**Action item:** Each line that includes "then" must be copied from the records.
---------- Material shown ----------
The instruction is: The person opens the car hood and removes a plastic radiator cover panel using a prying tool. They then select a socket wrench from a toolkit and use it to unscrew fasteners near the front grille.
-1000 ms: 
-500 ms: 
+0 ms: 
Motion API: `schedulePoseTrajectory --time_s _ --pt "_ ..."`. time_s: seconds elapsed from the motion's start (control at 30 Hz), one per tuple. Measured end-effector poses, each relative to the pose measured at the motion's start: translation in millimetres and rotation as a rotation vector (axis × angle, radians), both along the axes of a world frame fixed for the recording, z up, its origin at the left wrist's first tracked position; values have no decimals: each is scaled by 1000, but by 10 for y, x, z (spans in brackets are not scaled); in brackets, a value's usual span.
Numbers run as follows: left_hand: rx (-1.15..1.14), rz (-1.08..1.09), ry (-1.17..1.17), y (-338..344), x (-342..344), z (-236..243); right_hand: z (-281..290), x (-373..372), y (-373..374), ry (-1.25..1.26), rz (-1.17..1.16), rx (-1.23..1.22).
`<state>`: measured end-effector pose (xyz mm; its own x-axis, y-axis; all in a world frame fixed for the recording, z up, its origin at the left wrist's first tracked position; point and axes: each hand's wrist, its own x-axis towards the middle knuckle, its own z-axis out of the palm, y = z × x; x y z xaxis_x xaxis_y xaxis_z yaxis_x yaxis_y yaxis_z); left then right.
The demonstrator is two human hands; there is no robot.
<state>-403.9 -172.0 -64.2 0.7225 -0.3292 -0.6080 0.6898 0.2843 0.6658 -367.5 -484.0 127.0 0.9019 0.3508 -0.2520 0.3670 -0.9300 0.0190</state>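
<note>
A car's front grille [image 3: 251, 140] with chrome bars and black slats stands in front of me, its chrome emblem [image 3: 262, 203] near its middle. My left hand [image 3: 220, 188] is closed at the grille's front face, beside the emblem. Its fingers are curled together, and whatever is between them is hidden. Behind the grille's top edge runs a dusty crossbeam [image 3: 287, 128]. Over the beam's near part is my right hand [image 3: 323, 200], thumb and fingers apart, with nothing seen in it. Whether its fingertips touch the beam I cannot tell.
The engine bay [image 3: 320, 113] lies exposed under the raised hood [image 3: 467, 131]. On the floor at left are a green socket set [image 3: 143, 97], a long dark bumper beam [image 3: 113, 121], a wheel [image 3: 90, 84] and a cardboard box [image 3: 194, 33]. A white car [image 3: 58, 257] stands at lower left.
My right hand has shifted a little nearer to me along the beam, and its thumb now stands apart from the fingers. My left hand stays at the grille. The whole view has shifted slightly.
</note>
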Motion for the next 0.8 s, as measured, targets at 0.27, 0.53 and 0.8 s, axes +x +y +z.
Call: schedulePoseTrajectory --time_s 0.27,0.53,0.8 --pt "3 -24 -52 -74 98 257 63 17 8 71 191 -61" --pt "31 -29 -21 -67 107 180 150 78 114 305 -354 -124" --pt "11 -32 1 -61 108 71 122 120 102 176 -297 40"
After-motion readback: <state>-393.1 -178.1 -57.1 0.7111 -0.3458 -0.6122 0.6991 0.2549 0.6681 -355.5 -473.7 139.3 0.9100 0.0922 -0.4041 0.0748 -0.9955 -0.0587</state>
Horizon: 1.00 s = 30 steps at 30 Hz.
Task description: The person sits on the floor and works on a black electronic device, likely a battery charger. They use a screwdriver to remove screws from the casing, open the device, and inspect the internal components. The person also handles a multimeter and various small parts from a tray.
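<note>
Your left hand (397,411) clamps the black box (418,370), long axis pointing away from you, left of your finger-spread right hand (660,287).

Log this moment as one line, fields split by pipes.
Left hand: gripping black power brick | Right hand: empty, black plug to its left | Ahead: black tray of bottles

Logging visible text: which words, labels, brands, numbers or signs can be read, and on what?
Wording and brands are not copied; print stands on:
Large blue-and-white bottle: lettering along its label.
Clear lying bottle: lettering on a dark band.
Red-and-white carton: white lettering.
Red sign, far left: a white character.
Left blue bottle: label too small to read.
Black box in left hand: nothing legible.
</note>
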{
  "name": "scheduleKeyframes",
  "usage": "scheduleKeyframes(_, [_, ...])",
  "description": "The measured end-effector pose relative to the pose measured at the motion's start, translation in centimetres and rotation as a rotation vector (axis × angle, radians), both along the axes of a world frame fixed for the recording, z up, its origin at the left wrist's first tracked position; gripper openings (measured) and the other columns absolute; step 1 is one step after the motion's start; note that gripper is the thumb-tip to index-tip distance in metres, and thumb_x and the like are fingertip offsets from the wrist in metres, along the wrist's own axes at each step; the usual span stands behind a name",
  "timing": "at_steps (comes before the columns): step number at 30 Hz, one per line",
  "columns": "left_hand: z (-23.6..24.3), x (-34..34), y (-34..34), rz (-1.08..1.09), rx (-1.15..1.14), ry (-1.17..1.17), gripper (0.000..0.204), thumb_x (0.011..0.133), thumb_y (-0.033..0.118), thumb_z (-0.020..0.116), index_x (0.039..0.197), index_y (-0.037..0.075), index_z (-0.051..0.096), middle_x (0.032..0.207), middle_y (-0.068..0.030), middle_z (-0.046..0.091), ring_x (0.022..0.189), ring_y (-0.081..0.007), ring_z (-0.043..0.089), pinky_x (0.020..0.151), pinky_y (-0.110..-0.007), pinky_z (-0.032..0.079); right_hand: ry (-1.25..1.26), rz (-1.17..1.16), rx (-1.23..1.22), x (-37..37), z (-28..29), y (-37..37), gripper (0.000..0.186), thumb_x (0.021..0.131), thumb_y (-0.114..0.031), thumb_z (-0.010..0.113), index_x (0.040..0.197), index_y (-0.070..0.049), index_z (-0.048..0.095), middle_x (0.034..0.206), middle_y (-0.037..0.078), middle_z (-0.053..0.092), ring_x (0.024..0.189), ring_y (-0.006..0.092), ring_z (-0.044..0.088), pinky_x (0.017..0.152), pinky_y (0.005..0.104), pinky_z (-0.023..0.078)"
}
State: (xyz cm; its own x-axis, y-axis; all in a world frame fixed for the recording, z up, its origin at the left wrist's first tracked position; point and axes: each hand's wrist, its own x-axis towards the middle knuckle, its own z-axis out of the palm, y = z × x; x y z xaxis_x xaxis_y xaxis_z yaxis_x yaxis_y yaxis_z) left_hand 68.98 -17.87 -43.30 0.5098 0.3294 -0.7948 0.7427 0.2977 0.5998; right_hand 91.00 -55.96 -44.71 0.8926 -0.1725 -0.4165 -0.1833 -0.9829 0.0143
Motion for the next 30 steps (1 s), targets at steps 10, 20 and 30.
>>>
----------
**Task solution:**
The instruction is: The person opens the car hood and removes a plastic radiator cover panel using a prying tool. They then select a socket wrench from a toolkit and use it to unscrew fasteners near the front grille.
`<state>`: measured end-effector pose (xyz mm; its own x-axis, y-axis; all in a world frame fixed for the recording, z up, its origin at the left wrist's first tracked position; point and axes: each hand's wrist, its own x-axis towards the middle knuckle, its own z-axis out of the palm, y = z × x; x y z xaxis_x xaxis_y xaxis_z yaxis_x yaxis_y yaxis_z); left then right.

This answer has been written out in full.